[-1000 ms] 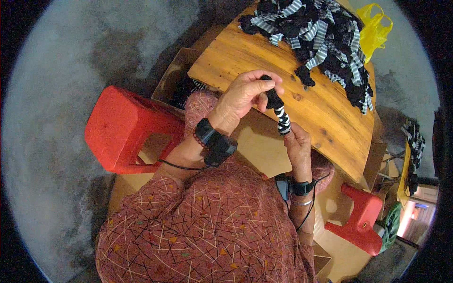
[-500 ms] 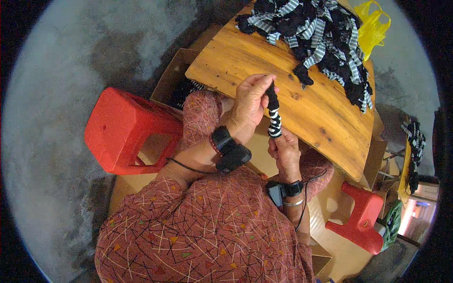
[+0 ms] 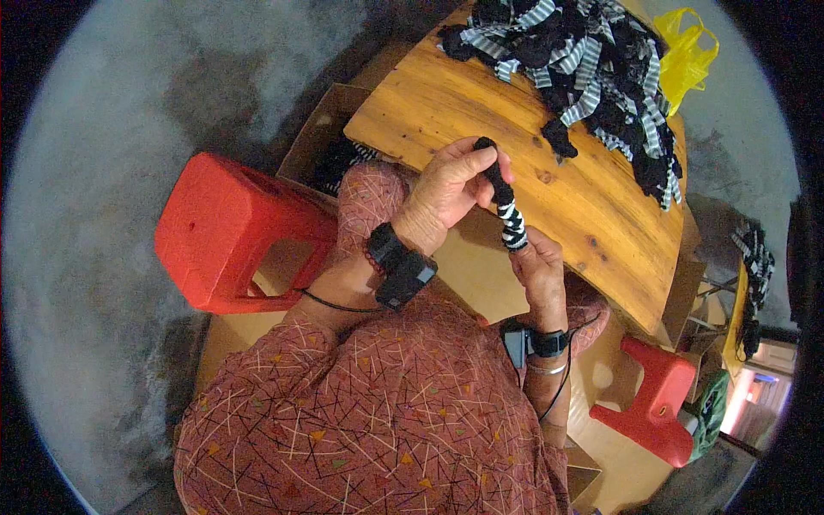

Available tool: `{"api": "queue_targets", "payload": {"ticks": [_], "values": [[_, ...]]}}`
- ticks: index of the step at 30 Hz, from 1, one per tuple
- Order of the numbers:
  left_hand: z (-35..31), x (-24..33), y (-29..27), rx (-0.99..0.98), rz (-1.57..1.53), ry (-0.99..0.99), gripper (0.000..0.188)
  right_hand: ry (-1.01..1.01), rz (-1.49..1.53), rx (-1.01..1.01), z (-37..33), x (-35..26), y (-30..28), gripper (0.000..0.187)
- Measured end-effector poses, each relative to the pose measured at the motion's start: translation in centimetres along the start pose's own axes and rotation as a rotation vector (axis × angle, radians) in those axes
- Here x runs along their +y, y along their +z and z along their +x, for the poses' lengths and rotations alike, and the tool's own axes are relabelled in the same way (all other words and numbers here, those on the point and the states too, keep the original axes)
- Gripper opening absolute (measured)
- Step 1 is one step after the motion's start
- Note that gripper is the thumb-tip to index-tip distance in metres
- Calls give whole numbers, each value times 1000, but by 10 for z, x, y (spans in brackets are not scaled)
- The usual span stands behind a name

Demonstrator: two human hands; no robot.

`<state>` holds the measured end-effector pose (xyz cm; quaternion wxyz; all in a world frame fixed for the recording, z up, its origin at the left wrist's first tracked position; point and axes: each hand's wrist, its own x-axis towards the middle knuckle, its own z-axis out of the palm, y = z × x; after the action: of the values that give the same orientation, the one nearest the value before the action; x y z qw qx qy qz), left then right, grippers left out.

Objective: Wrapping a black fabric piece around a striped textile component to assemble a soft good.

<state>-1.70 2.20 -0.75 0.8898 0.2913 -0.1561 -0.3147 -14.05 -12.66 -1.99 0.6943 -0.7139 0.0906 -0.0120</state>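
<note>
A narrow black knitted piece (image 3: 512,225) with white stripes, sock-like though its exact kind is unclear, is stretched between my two hands. My left hand (image 3: 448,187) pinches its upper black end between thumb and fingers. Lower down, my right hand (image 3: 541,266) closes round the striped end and hides its tip. Both hands are above my lap, by the near edge of a wooden table (image 3: 429,107). Across the far part of the tabletop lies a heaped pile of similar striped knitted pieces (image 3: 584,86).
A red plastic stool (image 3: 206,232) stands on the left, another red stool (image 3: 661,395) on the right. Cardboard boxes (image 3: 322,124) sit by the table. A yellow plastic bag (image 3: 685,56) is behind the pile. More striped pieces (image 3: 755,266) hang at far right.
Both hands have shifted slightly right with the knitted piece, the right hand more. The piece's black end now sticks up past my left thumb, and it slants more.
</note>
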Motion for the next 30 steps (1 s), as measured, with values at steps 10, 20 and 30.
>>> {"api": "queue_targets", "payload": {"ticks": [10,20,30], "values": [[7,-13,9,338,-84,267,13,214,250,-2,-16,2,7,19],[3,-32,10,346,-96,280,16,221,344,-2,-6,0,20,19],[-10,11,11,117,49,195,22,202,366,-155,-1,-12,19,20]]}}
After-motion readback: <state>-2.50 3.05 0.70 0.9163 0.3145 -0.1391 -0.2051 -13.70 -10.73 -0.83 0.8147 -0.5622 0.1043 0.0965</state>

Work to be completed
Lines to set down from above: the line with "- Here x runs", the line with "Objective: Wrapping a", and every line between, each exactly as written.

Exercise solution
- Here x runs along their +y, y along their +z and z along their +x, for the poses' lengths and rotations alike, and the tool's own axes are relabelled in the same way (all other words and numbers here, those on the point and the states too, keep the original axes)
- Gripper opening absolute (measured)
- Step 1 is one step after the motion's start
- Note that gripper is the thumb-tip to index-tip distance in metres
- Calls give whole numbers, each value times 1000, but by 10 for z, x, y (spans in brackets are not scaled)
- The usual span stands behind a name

Demonstrator: two human hands; no robot.

`<state>` holds the measured end-effector pose (xyz cm; quaternion wxyz; all in a world frame fixed for the recording, z up, its origin at the left wrist's first tracked position; point and axes: each hand's wrist, its own x-axis towards the middle knuckle, its own z-axis out of the palm, y = z × x; after the action: of the values that give the same orientation, the one nearest the value before the action; x y z qw qx qy qz), left then right, grippers left out.

Objective: Wrapping a black fabric piece around a striped textile component to assemble a soft good.

The requested output is complete.